From animated TV to ecological geography; Cleo Paskal
Farquharson, Vanessa. National Post [Don Mills, Ont] 14 Jan 2010: AL.4.

She's allergic to alcohol and her television is broken, so it goes without saying that Cleo Paskal gets a lot of work done in life -- whether it's a BBCRadio documentary series on the world's smallest countries or her latest book, Global Warring: How Environmental, Economic, and Political Crises Will Redraw the World Map.
For the book, Paskal opted to approach the subject of climate change from a new angle, investigating the connections between politics and the environment.
"There's that old expression, 'Geography makes history,' but now it seems that environmental change is remaking geography," she says. "I wanted to look at what happens to the geo-strategic potential of a country when it disappears or when its borders are affected by a natural disaster."
During the research process, Paskal inter vie wed everyone from glaciologists in India to agricultural experts in Winnipeg.
Of course, the irony of flying around the world, emitting thousands of tonnes of CO2, in order to write about global warming isn't lost on Paskal. The author admits to having mixed feelings about how the current environmental debate is transpiring, particularly in the case of carbon.
"I think climate change is more complicated," she says. "I may fly a lot, but I'm also vegetarian and don't have any children -- so how do you calculate all that?"
Paskal herself has a more nuanced background and career history than your average current affairs writer.
Born and raised in the Laurentians, she initially took an interest in broadcast media and was hired, at just 13 years old, to be a correspondent for the CBC-Radio show Anybody Home? A child actor, she also played the role of Cleo in the Oscar-nominated film Lies My Father Told Me and did voice work for the animated TV series Adventures of the Little Koala.
In her late teens, she studied history at McGill and cofounded the satirical student magazine The Red Herring, then some years later ended up at the BBC in London hosting a show about the smallest countries in the world.
A few twists and turns later, she became a travel writer for the National Post before leaving to freelance and contribute work to publications ranging from The Economist to the Weekly World News. Paskal also used her writing talents to help create a 13-part reality series about the Cirque du Soleil, which beat Da Ali G Show for an Emmy in 2003.
Now, she still writes travel columns but is also an associate fellow for a think tank in London called Chatham House, a consultant for the U.S. Department of Energy and an adjunct professor at two universities in India.
"I live in a very cheap place in Montreal," Paskal says, "so I have the luxury of deciding what interests me and figuring out how to get somebody to pay me to look into it. I wanted to go visit Tonga, for instance, and no think tank was interested in that place, but travel editors are, so I pitched a story and went."
Most recently, she was in Copenhagen for the second week of the climate negotiations, speaking on a panel about climate change and security alongside a Bangladeshi general and a policy planner from NATO.
"The actual negotiations weren't a critical element for me," she says. "What happened at the end of the conference was a tectonic shift in this area -- I mean, if India, China, Brazil and South Africa stick together, that's a whole new ball game."

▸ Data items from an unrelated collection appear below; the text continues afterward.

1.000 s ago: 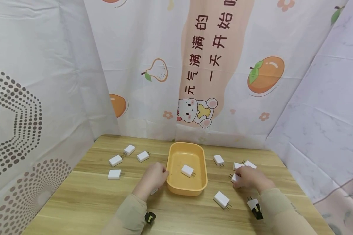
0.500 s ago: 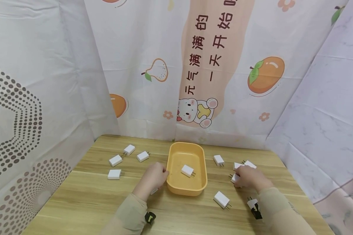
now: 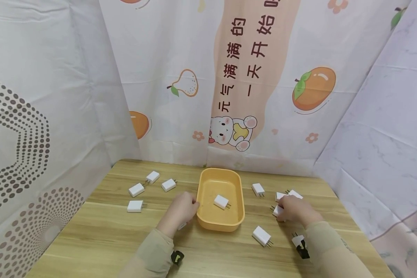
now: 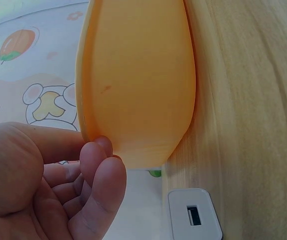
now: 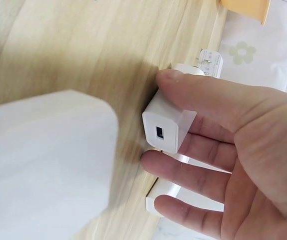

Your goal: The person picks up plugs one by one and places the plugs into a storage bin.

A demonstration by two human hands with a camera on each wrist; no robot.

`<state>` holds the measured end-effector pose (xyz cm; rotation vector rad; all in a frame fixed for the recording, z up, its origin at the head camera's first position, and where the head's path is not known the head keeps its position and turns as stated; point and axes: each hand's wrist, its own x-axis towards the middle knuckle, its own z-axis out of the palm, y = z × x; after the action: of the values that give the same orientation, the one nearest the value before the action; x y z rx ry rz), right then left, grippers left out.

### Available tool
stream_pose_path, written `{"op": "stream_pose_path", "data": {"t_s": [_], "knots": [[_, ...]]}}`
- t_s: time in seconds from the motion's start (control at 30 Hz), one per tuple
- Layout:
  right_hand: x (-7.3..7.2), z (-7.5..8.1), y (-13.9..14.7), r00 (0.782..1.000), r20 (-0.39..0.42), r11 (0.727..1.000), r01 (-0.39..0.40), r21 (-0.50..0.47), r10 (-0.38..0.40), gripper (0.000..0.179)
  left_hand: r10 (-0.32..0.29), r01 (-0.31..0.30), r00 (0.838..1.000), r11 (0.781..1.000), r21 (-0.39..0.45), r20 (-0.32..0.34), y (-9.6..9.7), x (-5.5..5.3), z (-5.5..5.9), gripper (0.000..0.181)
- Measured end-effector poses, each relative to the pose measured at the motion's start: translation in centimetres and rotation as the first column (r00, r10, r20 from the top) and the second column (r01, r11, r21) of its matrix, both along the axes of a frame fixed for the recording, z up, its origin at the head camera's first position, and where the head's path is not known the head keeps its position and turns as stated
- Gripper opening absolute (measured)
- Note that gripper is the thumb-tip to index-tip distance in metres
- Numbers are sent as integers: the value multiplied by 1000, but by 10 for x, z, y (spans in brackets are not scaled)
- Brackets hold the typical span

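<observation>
A yellow-orange plastic tray stands mid-table with one white plug charger lying in it. My left hand pinches the tray's left rim between thumb and fingers, as the left wrist view shows close up. Over on the right, my right hand holds another white charger low over the table, thumb on one side and fingers on the other. Its USB port faces the right wrist camera, and its prongs point left in the head view. The hand covers part of this charger.
Several white chargers lie left of the tray, including one near the back. More lie right: a charger in front, a charger behind, and others close around my right hand. A printed curtain hangs behind the table.
My right hand's fingers have shifted very slightly at the charger. The left hand and the tray have stayed still.
</observation>
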<state>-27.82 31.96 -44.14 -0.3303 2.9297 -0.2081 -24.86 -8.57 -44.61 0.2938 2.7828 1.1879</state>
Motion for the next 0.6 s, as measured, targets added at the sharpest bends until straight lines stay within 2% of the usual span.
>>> {"op": "stream_pose_path", "data": {"t_s": [0.17, 0.3, 0.5, 0.6], "knots": [[-2, 6, 1, 1000, -15, 999, -16, -33, 16, 25, -1, 1, 1000, 1000, 1, 0, 0, 0, -1, 24], [-5, 17, 0, 999, -26, 996, -40, -74, 38, 19, 2, -2, 1000, 1000, -1, 7, 0, 0, 0, 24], [-9, 41, 0, 998, -24, 993, -62, -99, 60, 22, 3, -3, 1000, 1000, -10, 2, 0, 0, -1, 25], [-10, 58, -1, 997, -35, 992, -77, -97, 74, 24, -5, 4, 1000, 1000, -16, -13, 0, 1, -1, 26]]}}
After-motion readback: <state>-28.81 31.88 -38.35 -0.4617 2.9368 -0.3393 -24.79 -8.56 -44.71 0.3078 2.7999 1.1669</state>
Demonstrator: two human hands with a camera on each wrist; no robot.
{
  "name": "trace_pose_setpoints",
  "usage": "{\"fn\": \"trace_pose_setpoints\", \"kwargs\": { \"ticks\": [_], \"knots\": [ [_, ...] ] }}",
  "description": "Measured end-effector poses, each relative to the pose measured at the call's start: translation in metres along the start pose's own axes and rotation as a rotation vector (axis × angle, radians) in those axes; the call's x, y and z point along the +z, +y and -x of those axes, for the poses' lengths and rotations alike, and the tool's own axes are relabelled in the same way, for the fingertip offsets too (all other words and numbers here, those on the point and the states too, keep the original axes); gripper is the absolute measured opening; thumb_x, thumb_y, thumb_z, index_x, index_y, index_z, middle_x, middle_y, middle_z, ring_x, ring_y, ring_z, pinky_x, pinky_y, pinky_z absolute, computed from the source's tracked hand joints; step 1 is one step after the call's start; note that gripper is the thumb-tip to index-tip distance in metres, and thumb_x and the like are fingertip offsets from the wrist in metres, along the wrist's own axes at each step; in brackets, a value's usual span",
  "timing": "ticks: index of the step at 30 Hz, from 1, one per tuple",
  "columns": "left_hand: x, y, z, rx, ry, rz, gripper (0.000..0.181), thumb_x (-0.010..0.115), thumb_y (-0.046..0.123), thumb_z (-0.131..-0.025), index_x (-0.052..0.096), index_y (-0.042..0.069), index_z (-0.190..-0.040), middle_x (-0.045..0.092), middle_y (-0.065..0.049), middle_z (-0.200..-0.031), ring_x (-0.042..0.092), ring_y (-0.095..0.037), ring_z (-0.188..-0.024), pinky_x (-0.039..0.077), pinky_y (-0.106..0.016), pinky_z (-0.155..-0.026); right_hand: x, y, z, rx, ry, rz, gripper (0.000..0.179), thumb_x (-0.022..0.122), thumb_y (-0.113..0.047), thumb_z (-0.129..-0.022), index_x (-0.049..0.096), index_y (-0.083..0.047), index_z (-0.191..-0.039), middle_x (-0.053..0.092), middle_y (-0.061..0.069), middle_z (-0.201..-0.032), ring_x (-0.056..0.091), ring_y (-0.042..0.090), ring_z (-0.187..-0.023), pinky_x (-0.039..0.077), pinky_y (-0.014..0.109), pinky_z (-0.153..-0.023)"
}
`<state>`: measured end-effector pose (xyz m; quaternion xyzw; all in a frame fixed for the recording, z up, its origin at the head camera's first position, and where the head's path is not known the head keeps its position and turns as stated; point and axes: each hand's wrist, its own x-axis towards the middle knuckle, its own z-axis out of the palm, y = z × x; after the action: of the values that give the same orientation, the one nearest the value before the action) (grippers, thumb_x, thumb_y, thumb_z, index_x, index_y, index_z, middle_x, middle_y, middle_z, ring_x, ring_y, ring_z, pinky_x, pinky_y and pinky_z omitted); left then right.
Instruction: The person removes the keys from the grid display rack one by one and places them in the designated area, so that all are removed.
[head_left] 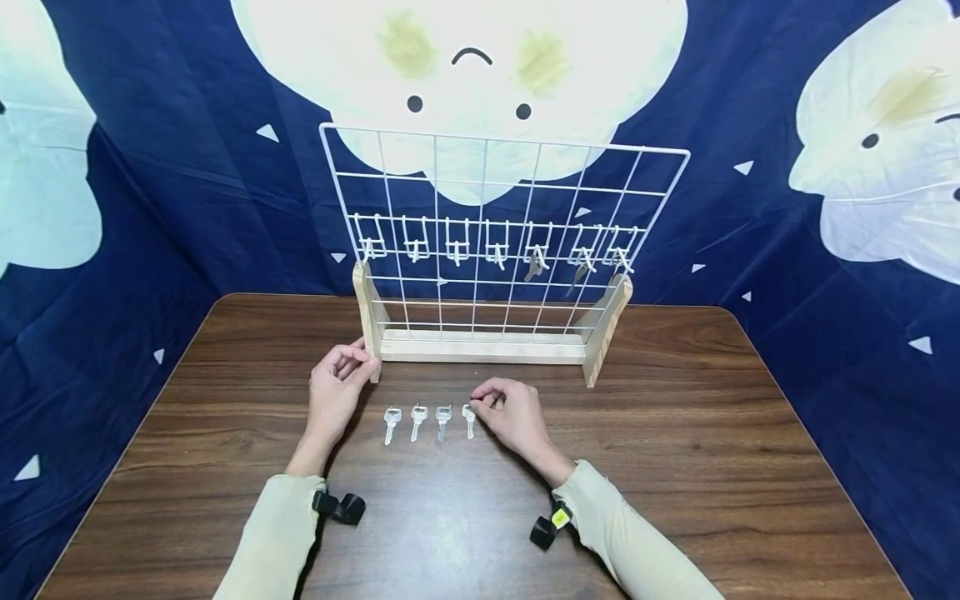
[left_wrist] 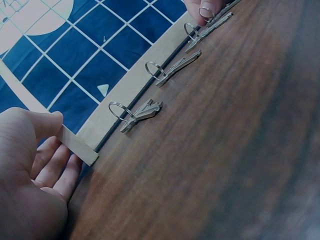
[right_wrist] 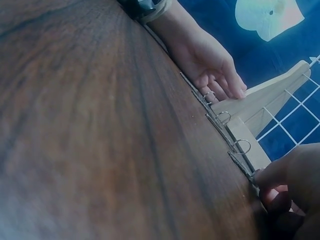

- Global Warring: How Environmental, Economic, and Political Crises Will Redraw the World Map is published by Key Porter ($32.95). Paskal will appear at an event this Saturday called "Copenhagen Hangover" at the Rivoli in Toronto. She also speaks at the University of Waterloo today.

Tuesday, January 5, 2010

Interview with Cleo on Zocalo Public Square

Swati Pandey from interviewed Cleo on the interrelation of the three major shifts happening in the world today: geopolitical, geoeconomic and geophysical. Sample Q&A:

Q. What are the effects now and what are the effects in the future?

A. A lot depends on what the reactions of the different players will be. For example, in the U.S., over 50% of the population lives in areas that are considered coastal. Unless there is a great understanding of what rising sea levels, increasing storm surges, and things like that will do to those areas, it’s going to become increasingly costly, and could have quite a series effect not only on economic development but also on social stability. China has a very serious water supply problem and it also has major infrastructure and industrial areas right on the coast, in a typhoon zone, such as in Shanghai. There are different regions that have different vulnerabilities. What will happen will depend very much on how much of an effort is made to integrate those changes into future planning, and to try to counter the detrimental effects.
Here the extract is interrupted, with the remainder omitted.